### Exercise instructions
From the listing below, retype exactly the line holding "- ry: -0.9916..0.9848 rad", the line holding "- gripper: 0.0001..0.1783", and the lines between them; skip everything else.

### Provided entries
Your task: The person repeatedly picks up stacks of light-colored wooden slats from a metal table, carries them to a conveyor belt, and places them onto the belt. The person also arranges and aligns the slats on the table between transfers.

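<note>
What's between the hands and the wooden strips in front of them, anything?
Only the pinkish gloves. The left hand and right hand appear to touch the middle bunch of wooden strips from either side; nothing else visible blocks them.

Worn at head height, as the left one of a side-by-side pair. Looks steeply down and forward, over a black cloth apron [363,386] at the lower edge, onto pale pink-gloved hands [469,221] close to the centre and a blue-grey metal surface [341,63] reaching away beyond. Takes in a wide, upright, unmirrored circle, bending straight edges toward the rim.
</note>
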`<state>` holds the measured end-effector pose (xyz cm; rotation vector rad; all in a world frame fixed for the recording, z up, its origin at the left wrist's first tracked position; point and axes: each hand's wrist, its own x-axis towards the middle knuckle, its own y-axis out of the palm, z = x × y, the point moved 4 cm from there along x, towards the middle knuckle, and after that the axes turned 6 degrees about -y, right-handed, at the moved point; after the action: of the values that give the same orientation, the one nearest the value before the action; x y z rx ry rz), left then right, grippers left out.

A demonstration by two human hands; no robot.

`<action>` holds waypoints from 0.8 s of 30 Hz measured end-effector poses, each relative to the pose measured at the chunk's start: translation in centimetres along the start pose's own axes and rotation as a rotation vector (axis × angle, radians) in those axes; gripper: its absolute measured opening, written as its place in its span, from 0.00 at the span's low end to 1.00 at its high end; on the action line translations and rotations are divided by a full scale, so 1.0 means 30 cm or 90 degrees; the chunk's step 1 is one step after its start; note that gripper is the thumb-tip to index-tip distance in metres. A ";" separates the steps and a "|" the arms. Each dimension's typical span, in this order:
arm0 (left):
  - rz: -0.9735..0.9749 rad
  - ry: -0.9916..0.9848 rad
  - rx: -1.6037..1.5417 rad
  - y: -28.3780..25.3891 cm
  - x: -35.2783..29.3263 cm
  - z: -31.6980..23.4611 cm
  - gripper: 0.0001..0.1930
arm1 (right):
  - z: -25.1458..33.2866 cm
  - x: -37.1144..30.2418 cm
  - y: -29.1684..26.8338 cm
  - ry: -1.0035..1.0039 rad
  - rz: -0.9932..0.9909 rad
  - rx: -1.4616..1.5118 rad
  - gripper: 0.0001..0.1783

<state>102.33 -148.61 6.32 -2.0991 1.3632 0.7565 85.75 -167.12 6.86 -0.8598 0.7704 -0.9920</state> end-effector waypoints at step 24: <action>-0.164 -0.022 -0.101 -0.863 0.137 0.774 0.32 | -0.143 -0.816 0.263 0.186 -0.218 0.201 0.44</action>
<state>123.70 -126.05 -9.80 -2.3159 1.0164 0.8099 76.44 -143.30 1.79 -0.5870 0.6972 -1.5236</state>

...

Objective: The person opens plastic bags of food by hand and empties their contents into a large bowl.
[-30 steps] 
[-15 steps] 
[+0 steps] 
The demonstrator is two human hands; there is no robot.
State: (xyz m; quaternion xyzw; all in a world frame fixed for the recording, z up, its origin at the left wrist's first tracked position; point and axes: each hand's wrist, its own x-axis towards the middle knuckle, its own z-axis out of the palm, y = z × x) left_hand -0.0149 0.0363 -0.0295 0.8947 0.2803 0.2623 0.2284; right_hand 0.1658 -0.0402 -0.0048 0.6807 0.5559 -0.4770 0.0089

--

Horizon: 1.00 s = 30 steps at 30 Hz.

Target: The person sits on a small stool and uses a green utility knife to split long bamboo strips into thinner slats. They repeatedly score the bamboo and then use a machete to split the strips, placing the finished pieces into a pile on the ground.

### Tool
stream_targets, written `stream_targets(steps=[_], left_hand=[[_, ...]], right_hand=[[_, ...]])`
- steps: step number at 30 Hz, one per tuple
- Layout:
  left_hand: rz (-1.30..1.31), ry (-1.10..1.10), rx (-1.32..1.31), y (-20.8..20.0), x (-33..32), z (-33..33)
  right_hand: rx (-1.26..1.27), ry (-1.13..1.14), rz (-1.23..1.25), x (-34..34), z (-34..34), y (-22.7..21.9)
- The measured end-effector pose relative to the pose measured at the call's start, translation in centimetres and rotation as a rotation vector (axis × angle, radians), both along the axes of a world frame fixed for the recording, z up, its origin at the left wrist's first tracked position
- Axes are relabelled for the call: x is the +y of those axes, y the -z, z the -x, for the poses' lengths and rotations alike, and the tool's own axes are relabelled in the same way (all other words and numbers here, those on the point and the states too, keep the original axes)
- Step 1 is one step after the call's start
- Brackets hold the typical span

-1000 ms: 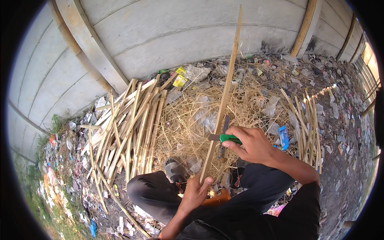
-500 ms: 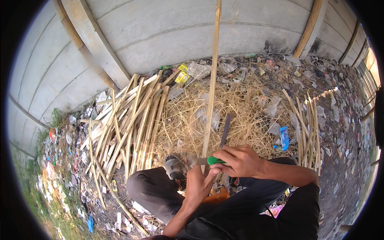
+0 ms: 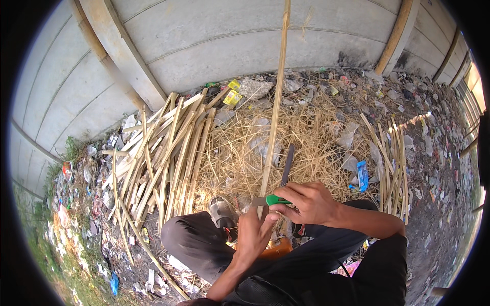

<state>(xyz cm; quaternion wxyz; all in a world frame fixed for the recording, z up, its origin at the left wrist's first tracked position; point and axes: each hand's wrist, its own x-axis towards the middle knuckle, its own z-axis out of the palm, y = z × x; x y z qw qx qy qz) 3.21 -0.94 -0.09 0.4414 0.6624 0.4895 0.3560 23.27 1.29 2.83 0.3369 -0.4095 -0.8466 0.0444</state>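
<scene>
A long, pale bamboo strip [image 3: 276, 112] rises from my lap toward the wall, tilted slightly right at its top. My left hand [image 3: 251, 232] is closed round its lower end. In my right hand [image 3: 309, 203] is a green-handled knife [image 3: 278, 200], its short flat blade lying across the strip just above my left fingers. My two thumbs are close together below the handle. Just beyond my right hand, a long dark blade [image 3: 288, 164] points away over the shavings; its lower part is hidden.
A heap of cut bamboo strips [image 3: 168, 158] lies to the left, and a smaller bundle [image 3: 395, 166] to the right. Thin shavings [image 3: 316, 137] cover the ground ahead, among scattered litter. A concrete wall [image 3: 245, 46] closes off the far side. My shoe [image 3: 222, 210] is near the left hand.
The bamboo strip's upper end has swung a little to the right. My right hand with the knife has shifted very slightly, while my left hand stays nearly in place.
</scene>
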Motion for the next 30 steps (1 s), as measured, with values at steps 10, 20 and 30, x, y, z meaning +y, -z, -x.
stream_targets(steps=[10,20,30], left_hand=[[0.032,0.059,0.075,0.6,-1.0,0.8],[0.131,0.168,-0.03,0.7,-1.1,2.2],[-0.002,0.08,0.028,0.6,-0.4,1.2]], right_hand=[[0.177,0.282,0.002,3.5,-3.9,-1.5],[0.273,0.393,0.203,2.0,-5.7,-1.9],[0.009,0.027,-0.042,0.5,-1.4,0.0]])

### Response box
  - ry: -0.9916..0.9848 rad
  - rx: -1.6037..1.5417 rad
  - y: -28.3780..25.3891 cm
  - x: -35.2783..29.3263 cm
  - z: -31.6980..23.4611 cm
  - gripper: 0.0001..0.1930
arm1 (right):
  - z: -25.1458..33.2866 cm
  - x: -37.1144..30.2418 cm
  - y: -29.1684..26.8338 cm
  - ry: -1.0035..1.0039 rad
  - rz: -0.9932..0.9909 rad
  - rx: -1.4616..1.5118 rad
  - gripper: 0.0001..0.1783

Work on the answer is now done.